AA — C'est un nombre impressionnant de magasins, si l'on considère que Barnes & Nobles, qui est une chaîne établie, en compte 640. Cela explique également pourquoi le stock de B&N a perdu dix points après cette annonce d'Amazon. Amazon nous a toujours surpris avec ses expérimentations radicales et je crois que les librairies appartiennent à cette catégorie. Si Steve Kessel, qui est très proche de Jeff Bezos, après un long congé sabbatique débuté en 2012 est de retour en activité pour suivre ce projet, c'est qu'Amazon le fait très sérieusement et essaie de construire quelque chose qui va durer.

Q — De nombreux commentateurs ont tourné en dérision cette décision comme un retour vers le passé et un certain abandon du numérique flamboyant vers le moléculaire fané. Est-ce vrai?

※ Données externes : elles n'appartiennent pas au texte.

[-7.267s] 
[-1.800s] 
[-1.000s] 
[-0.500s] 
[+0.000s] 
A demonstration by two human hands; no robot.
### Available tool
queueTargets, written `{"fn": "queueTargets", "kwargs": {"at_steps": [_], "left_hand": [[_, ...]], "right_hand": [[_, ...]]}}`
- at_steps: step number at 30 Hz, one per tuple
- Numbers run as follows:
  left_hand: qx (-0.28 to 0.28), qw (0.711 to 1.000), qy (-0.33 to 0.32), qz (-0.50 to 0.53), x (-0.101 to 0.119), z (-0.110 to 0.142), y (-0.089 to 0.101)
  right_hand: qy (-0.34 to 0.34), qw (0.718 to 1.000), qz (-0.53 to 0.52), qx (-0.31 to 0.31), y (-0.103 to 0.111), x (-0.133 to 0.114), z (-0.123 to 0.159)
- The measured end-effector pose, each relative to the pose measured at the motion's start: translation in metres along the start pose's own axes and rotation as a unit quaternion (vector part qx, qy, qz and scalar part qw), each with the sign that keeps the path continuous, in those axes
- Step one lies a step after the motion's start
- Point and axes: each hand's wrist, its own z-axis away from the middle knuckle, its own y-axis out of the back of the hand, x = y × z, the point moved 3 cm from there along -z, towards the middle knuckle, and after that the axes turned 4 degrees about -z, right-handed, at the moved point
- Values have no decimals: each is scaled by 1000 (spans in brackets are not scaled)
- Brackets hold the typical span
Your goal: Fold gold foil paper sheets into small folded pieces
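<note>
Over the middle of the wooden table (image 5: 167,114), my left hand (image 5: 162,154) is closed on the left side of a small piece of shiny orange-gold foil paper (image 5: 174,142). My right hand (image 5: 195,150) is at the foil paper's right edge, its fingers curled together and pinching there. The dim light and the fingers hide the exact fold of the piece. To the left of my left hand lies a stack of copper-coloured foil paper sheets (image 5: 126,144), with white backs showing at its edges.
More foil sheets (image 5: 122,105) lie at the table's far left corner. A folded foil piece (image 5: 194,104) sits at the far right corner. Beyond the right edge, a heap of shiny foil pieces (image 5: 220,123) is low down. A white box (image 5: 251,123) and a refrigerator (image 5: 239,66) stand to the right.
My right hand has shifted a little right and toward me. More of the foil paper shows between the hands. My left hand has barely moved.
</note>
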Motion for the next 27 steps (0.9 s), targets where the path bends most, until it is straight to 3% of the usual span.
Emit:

AA- Mais non. On le sait, Amazon poursuit le consommateur dans les méandres les plus répondus et nombreux sont ceux qui préfèrent encore aller en librairie plutôt que d'acheter sur Internet. La reprise des ventes de livres et l'ouverture de nouvelles librairies indépendantes démontrent précisément cette affection des consommateurs pour les livres, une affection qui durera encore longtemps. Et donc Amazon va à leur rencontre sur ce terrain aussi. Les librairies Amazon seront différentes de celles que nous fréquentons habituellement. Les librairies Amazon seront construites sur celle de Seattle, comme une matérialisation du Kindle Store. Les critères de sélection, de recommandation, d'exposition que vous voyez sur Amazon.com seront ceux que vous trouverez dans les librairies Amazon. C'est quelque chose de très différent des librairies traditionnelles. Ensuite, la capacité logistique d'Amazon est telle qu'entre l'achat sur le site Amazon et l'achat dans une librairie Amazon, il n'y aura pas de délais d'attente différents. Il s'agit d'une contribution importante au développement du marché. Comme l'a dit un collègue, "les librairies transportent les livres, Amazon les vend". Peut-être en sera-t-il ainsi

D- Bien ! Y a-t-il autre chose que vous aimeriez ajouter à propos des ebooks ou de vous-même ? Selon vous, à quoi d'autre devrions-nous nous attendre dans les mois à venir ou à quoi d'autre devrions-nous comprendre à propos de l'industrie dans laquelle vous évoluez ?

AA — À mon avis, il est important de continuer à lire quel que soit le format. Merci de vous être intéressé à ces sujets et à mon travail, ce fut un plaisir de discuter avec vous.